The contrast with most European conventions and laws on these issues is quite striking.
It should be noted that there are also intellectual heavyweights opposing genetic enhancement, not least Jürgen Habermas, Michael Sandel, and Francis Fukuyama. Others, like the Australian philosopher Julian Savulescu, emphatically argue that there is a moral duty for enhancement on grounds of the principle of procreative beneficence, that we have a duty to ensure our children as created in the best conditions and with the best endowment possible.
Nordberg and Antunes stress the complex of principles involved on enhancement: “Any regulatory or governance activity anchored in a prohibition of nontherapeutic genome editing would have to carefully address the complex and delicate interface with the right to health, right to benefit from science and personal autonomy over one's body.”
The authors ultimately argue that the very terminology used may be unhelpful to legislative debate: “The use of ‘human enhancement’ as a criterion for unacceptable interventions is not useful, as it is too vague, value-charged and difficult to enforce.”
A “toxicity treadmill” seems to be at work whereby certain words become so loaded and so contested in their very definitions as to make them unhelpful for clear and dispassionate debate. As such, certain bioethical authorities are increasingly questioning the usefulness of distinctions like “therapy/enhancement” in favor of discussing interventions on a case-by-case basis.
Quo vadis Europa?
National regulation of gene editing will to some extent be ineffective in the absence of international standards. Germany’s ban on research involving embryos seeks to overcome this through extraterritorial applications: German-based scientists can be sanctioned for international research collaboration involving embryos. Even such harsh national measures are unlikely to be very effective: repressive jurisdictions will simply see research, business, and treatments, both somatic and germline, emerge elsewhere.
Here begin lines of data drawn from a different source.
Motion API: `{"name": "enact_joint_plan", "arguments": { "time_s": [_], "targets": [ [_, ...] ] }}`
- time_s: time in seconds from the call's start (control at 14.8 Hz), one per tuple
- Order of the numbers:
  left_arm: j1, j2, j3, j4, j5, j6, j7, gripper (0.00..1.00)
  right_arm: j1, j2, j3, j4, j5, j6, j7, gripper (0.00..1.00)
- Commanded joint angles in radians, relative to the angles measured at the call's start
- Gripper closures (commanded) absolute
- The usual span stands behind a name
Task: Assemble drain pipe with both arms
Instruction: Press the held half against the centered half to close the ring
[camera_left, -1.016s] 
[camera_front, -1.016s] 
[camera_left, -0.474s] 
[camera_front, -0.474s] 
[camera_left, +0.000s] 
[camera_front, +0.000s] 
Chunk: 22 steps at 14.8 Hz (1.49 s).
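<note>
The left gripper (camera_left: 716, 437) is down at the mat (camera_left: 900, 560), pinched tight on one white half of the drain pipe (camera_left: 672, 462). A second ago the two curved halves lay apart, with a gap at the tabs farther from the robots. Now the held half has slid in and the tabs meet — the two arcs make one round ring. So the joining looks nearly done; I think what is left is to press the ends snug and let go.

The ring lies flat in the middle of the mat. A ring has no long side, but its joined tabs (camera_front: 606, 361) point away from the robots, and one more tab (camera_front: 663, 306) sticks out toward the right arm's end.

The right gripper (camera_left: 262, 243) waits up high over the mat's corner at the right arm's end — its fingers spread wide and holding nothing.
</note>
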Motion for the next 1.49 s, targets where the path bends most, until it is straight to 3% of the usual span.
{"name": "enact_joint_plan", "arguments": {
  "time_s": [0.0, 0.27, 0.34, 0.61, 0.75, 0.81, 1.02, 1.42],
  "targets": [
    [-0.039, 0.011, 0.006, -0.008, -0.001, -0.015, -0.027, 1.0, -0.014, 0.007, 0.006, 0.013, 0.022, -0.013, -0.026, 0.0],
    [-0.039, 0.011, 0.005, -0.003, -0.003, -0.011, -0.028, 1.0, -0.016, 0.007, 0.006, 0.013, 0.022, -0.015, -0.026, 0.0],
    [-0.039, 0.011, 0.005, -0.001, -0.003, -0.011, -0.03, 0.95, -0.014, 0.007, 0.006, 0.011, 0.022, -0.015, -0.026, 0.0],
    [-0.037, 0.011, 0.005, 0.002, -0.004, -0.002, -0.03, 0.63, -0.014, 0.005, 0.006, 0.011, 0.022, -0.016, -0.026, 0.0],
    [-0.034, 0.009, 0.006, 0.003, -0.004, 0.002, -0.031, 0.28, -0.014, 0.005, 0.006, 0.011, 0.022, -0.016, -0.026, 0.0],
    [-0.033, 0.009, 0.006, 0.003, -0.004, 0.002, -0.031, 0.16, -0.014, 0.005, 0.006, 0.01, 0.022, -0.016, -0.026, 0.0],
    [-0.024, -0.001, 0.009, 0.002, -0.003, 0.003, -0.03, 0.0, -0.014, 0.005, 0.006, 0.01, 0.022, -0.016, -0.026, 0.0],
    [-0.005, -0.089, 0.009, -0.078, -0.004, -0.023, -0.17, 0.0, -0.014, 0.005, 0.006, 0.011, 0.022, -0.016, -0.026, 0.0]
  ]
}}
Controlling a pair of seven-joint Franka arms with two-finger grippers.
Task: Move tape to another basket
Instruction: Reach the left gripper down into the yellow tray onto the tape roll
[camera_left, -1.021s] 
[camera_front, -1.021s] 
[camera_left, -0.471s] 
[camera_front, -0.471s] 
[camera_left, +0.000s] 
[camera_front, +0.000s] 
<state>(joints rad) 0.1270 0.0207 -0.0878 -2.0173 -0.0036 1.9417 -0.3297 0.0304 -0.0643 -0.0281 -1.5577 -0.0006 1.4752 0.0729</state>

This has already occurred with agricultural biotechnology because of the near-impossibility of marketing traditional genetically-modified foods in the EU. As a result, European agricultural biotech is virtually nonexistent, while being a thriving sector in the United States, Brazil, Argentina, Canada, and India. Since Brexit, the United Kingdom has moved to lift EU-inherited rules to foster research gene-edited crops.
The stakes in gene editing in humans – with their potential both for misuse and for treating or exterminating numerous genetic diseases – are even higher. Europe’s diverse national regulatory landscapes means that at least some countries will engage strongly in this movement. With European biotech booming in recent years, notably since the COVID crisis, Europe has the potential to be at the forefront of research and treatments fighting some of the worst genetic diseases afflicting humanity.